**Work request**
Would you repeat the listing below exactly, with no pictures in it?

**Available data**
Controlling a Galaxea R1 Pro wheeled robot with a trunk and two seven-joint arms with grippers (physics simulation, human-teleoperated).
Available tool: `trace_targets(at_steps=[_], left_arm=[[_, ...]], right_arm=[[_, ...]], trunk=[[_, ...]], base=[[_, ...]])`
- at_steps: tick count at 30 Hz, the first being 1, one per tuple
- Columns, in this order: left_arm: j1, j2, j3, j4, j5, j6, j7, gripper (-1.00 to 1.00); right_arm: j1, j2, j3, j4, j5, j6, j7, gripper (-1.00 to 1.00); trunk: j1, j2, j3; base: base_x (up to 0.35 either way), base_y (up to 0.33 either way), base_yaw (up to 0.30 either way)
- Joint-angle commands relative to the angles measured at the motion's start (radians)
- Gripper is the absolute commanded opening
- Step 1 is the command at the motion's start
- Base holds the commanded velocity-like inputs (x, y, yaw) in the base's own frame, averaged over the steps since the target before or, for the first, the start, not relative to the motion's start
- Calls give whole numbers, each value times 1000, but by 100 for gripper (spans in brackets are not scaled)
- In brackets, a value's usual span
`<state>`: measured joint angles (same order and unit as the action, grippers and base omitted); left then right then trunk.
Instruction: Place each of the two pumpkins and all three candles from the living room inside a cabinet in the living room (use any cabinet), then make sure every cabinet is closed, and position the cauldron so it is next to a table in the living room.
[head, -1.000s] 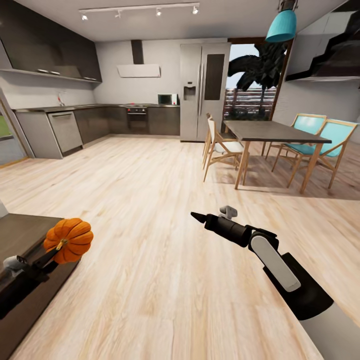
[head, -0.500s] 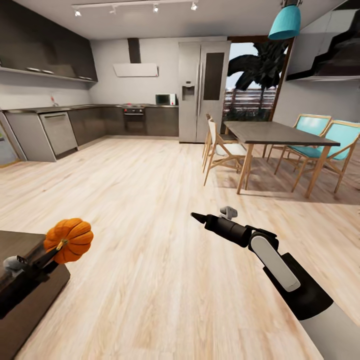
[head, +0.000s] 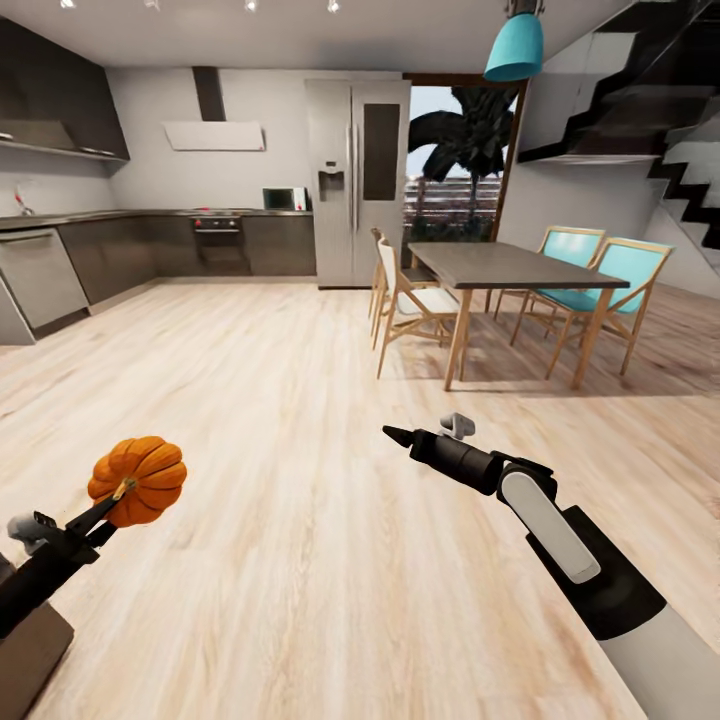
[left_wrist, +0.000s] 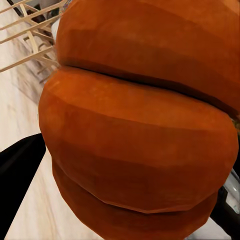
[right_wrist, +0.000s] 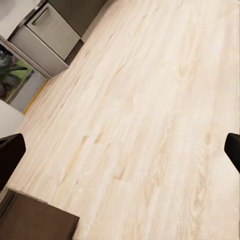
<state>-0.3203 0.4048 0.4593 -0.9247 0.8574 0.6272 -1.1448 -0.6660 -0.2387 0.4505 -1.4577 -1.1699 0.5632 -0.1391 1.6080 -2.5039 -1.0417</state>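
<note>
An orange ribbed pumpkin (head: 148, 474) hangs at the lower left of the head view, above the plank floor, with my left gripper (head: 122, 492) shut on it. Up close in the left wrist view the pumpkin (left_wrist: 135, 135) sits between the black fingers (left_wrist: 19, 172). My right gripper (head: 396, 435) reaches forward over bare floor in the middle. In the right wrist view it (right_wrist: 121, 152) is open with nothing between its fingers. A dark-brown wooden corner (head: 28, 650), seemingly the cabinet's, shows below my left arm and again in the right wrist view (right_wrist: 35, 220).
Ahead on the right stands a dining table (head: 500, 262) with wooden chairs, two of them teal (head: 590, 265). A steel fridge (head: 355, 180) and grey kitchen units (head: 110, 255) line the far wall. Stairs (head: 690, 180) rise at the far right. Light plank floor (head: 300, 380) stretches between.
The whole view has swung to the right, so the camera moved. The dark-brown top at the left has slid almost out of the picture. Both arms hold their pose, pumpkin still gripped.
</note>
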Motion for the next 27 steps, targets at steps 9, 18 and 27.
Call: trace_targets(at_steps=[9,18,27], left_arm=[[0,0,1,1,9,11,-1,-100],[0,0,1,4,9,11,-1,-100],[0,0,1,4,9,11,-1,-100]], right_arm=[[-1,-1,2,10,-14,1,-8,100],[-1,-1,2,14,-14,0,-8,100],[-1,-1,2,14,-14,0,-8,100]], trunk=[[0,0,0],[0,0,3],[0,0,7]], base=[[311,129,-277],[290,11,-277],[175,0,-277]])
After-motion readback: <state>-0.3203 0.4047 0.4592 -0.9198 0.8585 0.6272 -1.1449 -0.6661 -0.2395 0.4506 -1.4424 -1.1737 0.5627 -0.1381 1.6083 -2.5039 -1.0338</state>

**Response**
Controlling a Galaxea R1 Pro wheeled robot with a trunk and two seven-joint arms with grippers (physics simulation, human-teleoperated).
Available tool: `trace_targets(at_steps=[_], left_arm=[[_, ...]], right_arm=[[_, ...]], trunk=[[_, ...]], base=[[_, ...]])`
- at_steps: tick count at 30 Hz, the first being 1, one per tuple
- Columns, in this order: left_arm: j1, j2, j3, j4, j5, j6, j7, gripper (-1.00 to 1.00); right_arm: j1, j2, j3, j4, j5, j6, j7, gripper (-1.00 to 1.00); trunk: j1, j2, j3; base: base_x (up to 0.35 either way), base_y (up to 0.33 either way), base_yaw (up to 0.30 either way)
- Joint-angle commands relative to the angles measured at the motion's start (radians)
- Gripper is the absolute commanded opening
- Step 1 is the command at the motion's start
- Base holds the commanded velocity-like inputs (x, y, yaw) in the base's own frame, averaged over the steps since the target before or, for the first, the start, not relative to the motion's start
- Calls give whole numbers, each value times 1000, but by 100 for gripper (spans in brackets are not scaled)
- In brackets, a value's usual span
`<state>`: measured joint angles (same order and unit as the action, grippers and base omitted); left then right then trunk.
Instruction: Place each of the two pumpkins and all three candles from the living room inside a cabinet in the living room (use any cabinet), then make sure every cabinet is closed, and position the cauldron so it is next to a table in the living room.
[head, -1.000s] 
[head, -0.500s] 
[head, +0.000s] 
[left_wrist, +0.000s] 
[right_wrist, +0.000s] 
<state>-0.3203 0.4048 0.4593 -0.9247 0.8574 0.6272 -1.1448 -0.6660 -0.2387 0.4505 -1.4577 -1.1699 0.5632 -0.1391 1.6080 -2.5039 -1.0417</state>
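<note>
An orange ribbed pumpkin (head: 148, 474) hangs at the lower left of the head view, above the plank floor, with my left gripper (head: 122, 492) shut on it. Up close in the left wrist view the pumpkin (left_wrist: 135, 135) sits between the black fingers (left_wrist: 19, 172). My right gripper (head: 396, 435) reaches forward over bare floor in the middle. In the right wrist view it (right_wrist: 121, 152) is open with nothing between its fingers. A dark-brown wooden corner (head: 28, 650), seemingly the cabinet's, shows below my left arm and again in the right wrist view (right_wrist: 35, 220).
Ahead on the right stands a dining table (head: 500, 262) with wooden chairs, two of them teal (head: 590, 265). A steel fridge (head: 355, 180) and grey kitchen units (head: 110, 255) line the far wall. Stairs (head: 690, 180) rise at the far right. Light plank floor (head: 300, 380) stretches between.
The whole view has swung to the right, so the camera moved. The dark-brown top at the left has slid almost out of the picture. Both arms hold their pose, pumpkin still gripped.
</note>
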Motion for the next 27 steps, targets at steps 9, 18 and 27.
Call: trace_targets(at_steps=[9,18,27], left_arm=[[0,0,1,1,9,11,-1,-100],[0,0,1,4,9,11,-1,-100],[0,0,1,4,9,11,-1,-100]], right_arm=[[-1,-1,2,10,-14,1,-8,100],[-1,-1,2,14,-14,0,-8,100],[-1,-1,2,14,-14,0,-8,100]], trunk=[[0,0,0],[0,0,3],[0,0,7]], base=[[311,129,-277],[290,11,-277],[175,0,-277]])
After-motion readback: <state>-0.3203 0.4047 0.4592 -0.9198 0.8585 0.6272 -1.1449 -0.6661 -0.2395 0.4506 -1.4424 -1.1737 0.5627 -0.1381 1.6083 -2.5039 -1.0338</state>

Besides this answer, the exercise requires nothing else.